« Leta retounen nan katye yo » : à la veille du 7 février 2026, le Conseil présidentiel de transition (CPT) et la Primature jouent la carte du « bluff sécuritaire ».
Alors que la date symbolique du 7 février 2026 approche, marquant théoriquement la fin du mandat du Conseil présidentiel de transition (CPT), les dirigeants multiplient les apparitions publiques.
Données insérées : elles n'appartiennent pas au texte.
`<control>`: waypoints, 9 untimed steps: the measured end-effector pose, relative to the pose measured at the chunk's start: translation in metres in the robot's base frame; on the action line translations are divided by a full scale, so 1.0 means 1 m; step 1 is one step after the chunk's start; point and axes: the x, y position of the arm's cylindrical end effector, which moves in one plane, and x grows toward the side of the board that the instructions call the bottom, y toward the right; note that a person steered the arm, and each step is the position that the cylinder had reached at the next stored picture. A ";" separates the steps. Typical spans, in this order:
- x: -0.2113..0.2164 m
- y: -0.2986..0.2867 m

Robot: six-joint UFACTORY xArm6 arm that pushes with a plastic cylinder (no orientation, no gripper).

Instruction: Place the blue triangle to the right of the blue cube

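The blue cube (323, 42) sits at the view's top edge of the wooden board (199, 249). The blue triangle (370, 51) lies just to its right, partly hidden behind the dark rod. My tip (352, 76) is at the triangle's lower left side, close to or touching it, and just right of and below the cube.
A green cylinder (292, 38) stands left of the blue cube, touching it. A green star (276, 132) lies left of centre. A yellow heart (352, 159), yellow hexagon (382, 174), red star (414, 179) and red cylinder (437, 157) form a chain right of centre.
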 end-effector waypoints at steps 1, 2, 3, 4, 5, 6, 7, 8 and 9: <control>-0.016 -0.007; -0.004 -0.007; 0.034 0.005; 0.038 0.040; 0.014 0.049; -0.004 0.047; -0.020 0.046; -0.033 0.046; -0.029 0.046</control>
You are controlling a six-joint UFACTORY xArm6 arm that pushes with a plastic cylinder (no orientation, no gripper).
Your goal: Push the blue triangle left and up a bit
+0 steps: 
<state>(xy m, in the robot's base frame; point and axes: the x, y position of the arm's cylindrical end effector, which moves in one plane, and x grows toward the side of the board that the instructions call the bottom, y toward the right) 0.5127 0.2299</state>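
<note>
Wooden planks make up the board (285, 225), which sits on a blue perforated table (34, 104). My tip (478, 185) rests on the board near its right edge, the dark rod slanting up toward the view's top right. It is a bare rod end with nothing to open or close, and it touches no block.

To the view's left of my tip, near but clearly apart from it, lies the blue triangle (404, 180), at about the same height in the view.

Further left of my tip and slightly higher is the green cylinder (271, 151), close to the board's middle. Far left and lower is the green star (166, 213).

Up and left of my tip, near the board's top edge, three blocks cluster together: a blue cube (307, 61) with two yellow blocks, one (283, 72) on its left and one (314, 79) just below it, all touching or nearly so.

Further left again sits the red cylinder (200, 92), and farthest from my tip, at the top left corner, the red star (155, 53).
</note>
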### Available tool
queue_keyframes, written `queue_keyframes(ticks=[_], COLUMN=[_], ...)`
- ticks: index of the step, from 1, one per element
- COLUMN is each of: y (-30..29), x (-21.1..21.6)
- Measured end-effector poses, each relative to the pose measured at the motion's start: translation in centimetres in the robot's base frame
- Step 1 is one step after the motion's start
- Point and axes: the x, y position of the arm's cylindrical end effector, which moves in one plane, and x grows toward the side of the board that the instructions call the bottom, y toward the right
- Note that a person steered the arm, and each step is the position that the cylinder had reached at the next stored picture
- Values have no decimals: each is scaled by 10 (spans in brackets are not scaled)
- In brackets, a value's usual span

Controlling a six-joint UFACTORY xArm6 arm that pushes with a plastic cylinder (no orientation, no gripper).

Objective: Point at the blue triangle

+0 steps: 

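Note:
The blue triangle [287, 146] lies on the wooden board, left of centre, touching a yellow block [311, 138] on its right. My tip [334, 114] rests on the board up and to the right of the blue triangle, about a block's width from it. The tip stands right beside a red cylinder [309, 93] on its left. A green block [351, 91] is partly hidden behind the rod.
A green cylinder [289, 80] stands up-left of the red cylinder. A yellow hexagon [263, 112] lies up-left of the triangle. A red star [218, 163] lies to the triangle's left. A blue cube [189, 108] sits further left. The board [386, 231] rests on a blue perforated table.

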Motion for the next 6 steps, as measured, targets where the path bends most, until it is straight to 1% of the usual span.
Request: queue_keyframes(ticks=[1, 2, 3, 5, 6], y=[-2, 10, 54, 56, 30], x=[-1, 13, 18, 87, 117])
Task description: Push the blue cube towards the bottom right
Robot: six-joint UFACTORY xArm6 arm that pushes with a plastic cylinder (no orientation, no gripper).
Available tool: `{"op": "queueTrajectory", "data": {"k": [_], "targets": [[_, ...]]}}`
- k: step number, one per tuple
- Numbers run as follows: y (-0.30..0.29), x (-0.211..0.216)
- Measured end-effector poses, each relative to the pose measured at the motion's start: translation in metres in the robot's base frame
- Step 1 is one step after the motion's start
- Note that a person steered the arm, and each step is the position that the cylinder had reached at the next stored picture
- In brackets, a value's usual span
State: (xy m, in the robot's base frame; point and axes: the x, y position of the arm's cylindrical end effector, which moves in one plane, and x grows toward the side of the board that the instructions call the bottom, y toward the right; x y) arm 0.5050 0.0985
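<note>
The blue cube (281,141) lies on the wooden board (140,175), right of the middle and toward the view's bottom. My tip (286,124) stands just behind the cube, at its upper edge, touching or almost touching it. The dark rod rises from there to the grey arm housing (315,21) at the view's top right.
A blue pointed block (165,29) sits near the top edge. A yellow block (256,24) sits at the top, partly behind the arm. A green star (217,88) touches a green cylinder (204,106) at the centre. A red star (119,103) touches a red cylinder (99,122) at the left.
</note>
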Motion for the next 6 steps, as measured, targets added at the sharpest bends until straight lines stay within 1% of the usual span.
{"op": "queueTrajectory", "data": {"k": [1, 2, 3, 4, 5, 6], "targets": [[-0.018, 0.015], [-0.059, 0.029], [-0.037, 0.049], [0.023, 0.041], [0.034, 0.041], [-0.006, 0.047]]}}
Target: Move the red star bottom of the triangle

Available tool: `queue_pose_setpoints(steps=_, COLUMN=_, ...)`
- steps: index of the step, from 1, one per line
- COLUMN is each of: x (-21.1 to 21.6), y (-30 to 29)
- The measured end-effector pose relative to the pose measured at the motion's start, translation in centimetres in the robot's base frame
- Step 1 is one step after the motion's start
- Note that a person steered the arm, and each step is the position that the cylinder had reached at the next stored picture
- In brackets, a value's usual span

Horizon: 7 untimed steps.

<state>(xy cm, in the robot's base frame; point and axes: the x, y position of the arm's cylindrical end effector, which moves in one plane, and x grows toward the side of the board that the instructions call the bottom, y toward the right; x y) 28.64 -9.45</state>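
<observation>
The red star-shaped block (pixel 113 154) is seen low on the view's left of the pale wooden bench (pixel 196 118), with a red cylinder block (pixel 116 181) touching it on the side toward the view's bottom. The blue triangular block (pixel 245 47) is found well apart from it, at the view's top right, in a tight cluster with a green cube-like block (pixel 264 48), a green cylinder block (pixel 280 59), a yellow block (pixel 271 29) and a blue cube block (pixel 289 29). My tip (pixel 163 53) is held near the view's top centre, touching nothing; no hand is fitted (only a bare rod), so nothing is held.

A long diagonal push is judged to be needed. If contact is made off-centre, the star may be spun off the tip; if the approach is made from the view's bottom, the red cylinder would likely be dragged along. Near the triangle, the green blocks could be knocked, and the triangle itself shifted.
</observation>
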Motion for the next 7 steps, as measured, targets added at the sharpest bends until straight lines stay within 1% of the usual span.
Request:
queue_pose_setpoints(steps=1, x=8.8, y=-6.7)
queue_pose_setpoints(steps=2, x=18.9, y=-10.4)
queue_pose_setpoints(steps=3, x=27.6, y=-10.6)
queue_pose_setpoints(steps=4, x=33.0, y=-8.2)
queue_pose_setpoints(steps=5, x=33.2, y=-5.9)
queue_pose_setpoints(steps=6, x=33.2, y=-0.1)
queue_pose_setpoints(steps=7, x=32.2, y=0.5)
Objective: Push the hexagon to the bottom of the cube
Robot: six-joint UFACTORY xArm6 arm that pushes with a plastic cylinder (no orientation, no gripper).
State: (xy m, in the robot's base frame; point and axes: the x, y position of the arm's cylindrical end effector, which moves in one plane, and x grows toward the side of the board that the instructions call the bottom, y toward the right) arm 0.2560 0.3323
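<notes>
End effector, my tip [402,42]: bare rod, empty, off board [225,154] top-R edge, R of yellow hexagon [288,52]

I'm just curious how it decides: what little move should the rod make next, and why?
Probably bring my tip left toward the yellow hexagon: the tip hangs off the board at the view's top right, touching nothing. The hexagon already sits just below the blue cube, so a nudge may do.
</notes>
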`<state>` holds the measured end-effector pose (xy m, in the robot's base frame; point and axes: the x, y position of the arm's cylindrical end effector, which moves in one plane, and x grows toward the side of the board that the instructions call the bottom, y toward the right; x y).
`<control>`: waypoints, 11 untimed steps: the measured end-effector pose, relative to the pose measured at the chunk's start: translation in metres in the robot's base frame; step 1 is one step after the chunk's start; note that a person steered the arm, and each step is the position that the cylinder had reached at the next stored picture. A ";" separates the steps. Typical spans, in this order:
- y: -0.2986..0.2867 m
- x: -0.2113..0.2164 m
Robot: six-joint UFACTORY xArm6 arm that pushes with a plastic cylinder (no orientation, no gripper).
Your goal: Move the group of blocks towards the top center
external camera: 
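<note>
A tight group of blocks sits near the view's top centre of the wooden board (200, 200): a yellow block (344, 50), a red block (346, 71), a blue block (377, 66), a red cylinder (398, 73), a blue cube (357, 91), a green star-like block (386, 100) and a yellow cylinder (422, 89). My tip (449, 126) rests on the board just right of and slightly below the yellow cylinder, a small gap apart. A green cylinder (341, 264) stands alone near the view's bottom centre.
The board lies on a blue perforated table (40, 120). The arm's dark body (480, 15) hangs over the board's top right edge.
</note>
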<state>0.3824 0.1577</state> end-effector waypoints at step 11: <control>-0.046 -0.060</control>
Ce samedi, les Conseillers-Présidents Leslie Voltaire et Edgar Leblanc Fils, accompagnés du Premier ministre Alix Didier Fils-Aimé, ont effectué une visite dans le quartier populaire de Solino, sous le programme baptisé « L’État retourne dans les quartiers ».
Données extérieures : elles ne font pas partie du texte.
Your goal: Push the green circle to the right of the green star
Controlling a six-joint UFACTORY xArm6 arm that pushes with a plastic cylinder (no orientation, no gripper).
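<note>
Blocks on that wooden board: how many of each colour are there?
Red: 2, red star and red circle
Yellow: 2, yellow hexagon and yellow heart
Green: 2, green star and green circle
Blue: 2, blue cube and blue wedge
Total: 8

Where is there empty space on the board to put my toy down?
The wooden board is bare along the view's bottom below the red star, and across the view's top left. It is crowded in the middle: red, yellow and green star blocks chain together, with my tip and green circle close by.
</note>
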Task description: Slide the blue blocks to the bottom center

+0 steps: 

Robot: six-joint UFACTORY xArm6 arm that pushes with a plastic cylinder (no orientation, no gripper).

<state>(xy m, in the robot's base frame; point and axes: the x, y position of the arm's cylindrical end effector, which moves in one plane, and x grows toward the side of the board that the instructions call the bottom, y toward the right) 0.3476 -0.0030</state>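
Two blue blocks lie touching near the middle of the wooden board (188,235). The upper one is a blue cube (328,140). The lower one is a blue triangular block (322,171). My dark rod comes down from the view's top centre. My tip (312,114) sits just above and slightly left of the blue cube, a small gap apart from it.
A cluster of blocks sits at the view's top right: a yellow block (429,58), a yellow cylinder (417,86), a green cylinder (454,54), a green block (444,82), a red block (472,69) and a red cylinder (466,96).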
Présentée comme un geste fort, cette opération est surtout perçue par plusieurs observateurs comme une manœuvre de communication à visée politique. À défaut d’un véritable plan de sécurité nationale ou de résultats concrets sur le terrain, cette mise en scène est interprétée par certains comme une tentative de masquer l’inaction face aux gangs armés qui continuent de contrôler de vastes zones du territoire.
Malgré les déclarations optimistes sur le retour de l’autorité de l’État, la réalité reste brutale : enlèvements, assassinats, déplacements forcés et impunité caractérisent encore le quotidien de milliers d’Haïtiens. Cette visite à Solino, quartier martyrisé par la violence ces dernières années, sonne davantage comme une opération de relations publiques que comme un véritable tournant sécuritaire.
Alors que la population attend des actes concrets, le gouvernement continue de s’enliser dans les discours. Le 7 février approche, mais pour de nombreux citoyens, l’espoir d’un changement réel reste suspendu à des promesses encore non tenues.